■ EXERCISE INSTRUCTIONS: An exact, complete copy of the data that follows is needed.

== SOURCE DATA ==

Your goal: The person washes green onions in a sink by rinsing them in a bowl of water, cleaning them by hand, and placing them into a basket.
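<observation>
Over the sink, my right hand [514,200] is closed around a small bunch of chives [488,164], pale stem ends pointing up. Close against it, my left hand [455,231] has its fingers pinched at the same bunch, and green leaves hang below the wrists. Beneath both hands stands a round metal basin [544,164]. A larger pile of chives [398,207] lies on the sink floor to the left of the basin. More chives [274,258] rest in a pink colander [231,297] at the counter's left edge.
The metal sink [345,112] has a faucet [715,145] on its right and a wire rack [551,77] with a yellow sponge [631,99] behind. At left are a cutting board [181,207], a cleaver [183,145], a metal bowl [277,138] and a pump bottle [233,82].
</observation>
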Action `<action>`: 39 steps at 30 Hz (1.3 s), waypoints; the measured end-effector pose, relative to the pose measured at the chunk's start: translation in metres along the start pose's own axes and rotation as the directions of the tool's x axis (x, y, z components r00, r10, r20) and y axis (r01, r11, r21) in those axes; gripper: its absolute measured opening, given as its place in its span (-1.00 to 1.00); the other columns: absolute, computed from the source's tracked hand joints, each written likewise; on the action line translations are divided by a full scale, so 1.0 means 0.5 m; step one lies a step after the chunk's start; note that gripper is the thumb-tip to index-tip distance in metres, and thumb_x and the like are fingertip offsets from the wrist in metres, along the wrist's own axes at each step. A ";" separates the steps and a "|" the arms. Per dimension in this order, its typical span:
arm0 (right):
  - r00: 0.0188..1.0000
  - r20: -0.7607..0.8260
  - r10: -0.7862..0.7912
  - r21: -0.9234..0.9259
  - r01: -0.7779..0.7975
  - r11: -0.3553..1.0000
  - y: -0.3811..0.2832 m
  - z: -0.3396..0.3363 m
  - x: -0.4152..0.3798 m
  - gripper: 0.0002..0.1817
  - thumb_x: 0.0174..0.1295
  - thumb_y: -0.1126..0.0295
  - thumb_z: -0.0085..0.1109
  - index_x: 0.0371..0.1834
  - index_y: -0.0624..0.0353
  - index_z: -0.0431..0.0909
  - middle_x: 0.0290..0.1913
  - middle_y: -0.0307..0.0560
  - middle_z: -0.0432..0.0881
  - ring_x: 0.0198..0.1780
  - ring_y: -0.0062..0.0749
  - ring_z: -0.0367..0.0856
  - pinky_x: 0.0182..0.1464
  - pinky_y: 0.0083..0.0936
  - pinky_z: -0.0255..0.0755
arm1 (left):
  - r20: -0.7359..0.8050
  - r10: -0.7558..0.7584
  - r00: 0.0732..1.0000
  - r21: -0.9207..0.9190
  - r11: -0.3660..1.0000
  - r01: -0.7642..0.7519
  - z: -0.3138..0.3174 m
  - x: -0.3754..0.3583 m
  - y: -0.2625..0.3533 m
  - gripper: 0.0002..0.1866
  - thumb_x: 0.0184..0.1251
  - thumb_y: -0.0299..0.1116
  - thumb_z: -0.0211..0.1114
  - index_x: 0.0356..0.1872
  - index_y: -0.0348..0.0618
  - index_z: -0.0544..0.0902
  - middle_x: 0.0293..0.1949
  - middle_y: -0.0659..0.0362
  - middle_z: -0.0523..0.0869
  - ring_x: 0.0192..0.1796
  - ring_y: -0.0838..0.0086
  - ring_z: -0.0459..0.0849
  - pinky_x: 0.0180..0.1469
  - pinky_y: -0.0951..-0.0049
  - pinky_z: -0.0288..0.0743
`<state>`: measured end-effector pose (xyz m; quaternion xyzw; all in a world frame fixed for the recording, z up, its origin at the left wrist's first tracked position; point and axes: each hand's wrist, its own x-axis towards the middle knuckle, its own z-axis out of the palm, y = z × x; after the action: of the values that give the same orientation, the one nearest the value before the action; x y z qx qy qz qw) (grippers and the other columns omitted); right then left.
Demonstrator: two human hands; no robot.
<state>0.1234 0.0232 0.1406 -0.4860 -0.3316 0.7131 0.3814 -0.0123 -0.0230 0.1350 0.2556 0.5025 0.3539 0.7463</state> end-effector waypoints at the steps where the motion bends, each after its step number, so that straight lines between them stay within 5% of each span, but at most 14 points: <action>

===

■ OUTPUT OF THE TASK:
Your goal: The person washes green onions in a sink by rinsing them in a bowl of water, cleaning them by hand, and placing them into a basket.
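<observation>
Over the sink, my right hand [514,200] is closed around a small bunch of chives [488,164], pale stem ends pointing up. Close against it, my left hand [455,231] has its fingers pinched at the same bunch, and green leaves hang below the wrists. Beneath both hands stands a round metal basin [544,164]. A larger pile of chives [398,207] lies on the sink floor to the left of the basin. More chives [274,258] rest in a pink colander [231,297] at the counter's left edge.
The metal sink [345,112] has a faucet [715,145] on its right and a wire rack [551,77] with a yellow sponge [631,99] behind. At left are a cutting board [181,207], a cleaver [183,145], a metal bowl [277,138] and a pump bottle [233,82].
</observation>
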Action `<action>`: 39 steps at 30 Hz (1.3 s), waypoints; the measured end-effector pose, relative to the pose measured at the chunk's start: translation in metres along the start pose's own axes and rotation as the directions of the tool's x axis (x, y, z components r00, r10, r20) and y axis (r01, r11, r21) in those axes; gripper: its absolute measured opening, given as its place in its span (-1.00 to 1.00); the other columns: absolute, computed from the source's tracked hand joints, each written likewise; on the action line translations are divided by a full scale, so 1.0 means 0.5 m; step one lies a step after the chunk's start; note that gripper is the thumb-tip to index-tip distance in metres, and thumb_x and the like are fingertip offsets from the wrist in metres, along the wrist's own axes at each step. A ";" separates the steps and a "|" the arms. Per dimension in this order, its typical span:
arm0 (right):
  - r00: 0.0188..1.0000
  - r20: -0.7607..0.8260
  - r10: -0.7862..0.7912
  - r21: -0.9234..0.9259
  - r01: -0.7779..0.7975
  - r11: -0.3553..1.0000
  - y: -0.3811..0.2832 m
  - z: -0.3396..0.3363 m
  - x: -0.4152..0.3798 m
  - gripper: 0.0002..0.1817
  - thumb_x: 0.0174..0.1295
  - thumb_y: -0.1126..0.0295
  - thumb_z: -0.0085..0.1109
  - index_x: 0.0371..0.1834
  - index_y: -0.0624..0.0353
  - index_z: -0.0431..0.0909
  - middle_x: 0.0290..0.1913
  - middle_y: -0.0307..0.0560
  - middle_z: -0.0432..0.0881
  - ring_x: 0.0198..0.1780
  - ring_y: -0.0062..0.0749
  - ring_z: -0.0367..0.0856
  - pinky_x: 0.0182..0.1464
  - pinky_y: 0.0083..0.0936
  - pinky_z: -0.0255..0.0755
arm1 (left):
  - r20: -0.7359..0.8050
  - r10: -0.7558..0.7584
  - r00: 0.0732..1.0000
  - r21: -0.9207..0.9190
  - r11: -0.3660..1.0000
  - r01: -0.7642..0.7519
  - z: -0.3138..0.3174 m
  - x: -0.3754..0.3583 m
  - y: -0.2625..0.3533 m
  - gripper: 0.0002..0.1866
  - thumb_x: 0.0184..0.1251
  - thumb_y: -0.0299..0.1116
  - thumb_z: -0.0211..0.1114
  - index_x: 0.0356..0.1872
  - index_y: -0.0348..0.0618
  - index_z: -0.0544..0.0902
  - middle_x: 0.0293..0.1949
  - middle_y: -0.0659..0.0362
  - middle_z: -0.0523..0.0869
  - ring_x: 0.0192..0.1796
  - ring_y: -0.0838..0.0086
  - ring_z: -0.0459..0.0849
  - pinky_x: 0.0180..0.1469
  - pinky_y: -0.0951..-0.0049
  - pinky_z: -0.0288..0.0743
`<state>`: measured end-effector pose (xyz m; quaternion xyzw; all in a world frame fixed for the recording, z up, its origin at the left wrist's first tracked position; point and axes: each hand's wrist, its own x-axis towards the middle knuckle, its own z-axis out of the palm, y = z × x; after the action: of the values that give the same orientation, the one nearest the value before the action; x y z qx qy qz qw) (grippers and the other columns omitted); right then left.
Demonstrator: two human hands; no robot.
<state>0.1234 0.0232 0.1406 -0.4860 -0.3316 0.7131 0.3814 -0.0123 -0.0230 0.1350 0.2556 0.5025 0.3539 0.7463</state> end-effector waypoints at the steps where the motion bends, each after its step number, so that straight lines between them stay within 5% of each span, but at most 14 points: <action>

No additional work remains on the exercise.